Look for the word "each" in the data below, and copy every line that holds it.

START Information provided

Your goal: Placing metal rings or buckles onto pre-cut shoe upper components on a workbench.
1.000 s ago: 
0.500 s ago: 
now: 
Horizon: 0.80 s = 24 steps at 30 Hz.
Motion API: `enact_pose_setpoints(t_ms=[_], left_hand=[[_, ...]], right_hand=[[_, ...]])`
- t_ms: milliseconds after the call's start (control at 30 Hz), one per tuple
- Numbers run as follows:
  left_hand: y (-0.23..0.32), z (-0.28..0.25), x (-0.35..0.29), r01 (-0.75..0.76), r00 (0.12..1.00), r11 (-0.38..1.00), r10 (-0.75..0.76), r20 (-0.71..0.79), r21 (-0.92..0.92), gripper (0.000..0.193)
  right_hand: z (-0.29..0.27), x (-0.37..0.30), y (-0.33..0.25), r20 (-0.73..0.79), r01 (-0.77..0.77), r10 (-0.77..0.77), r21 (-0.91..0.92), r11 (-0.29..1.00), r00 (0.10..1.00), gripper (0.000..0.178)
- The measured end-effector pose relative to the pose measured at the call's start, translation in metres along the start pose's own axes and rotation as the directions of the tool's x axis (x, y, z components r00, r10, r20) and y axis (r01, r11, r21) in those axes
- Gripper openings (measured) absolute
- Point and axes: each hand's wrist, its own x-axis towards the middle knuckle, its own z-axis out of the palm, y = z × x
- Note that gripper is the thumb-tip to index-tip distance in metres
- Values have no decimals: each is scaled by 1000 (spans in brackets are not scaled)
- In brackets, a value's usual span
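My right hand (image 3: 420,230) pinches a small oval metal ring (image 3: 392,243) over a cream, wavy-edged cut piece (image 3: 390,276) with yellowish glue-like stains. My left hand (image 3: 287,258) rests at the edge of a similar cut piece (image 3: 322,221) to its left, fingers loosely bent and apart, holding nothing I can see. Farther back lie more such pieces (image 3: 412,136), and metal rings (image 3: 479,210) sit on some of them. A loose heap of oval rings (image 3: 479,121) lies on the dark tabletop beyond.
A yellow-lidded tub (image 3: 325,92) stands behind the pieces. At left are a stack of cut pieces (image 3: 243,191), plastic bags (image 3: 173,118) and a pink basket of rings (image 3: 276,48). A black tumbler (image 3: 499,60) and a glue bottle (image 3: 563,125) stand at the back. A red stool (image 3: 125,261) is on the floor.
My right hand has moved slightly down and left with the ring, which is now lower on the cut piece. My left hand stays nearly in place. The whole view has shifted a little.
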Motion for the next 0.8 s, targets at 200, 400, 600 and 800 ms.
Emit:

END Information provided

_Finished task:_
- Point and axes: each hand's wrist, its own x-axis towards the middle knuckle, its own z-axis out of the palm, y = z × x
- Values have no decimals: each is scaled by 1000 (spans in brackets are not scaled)

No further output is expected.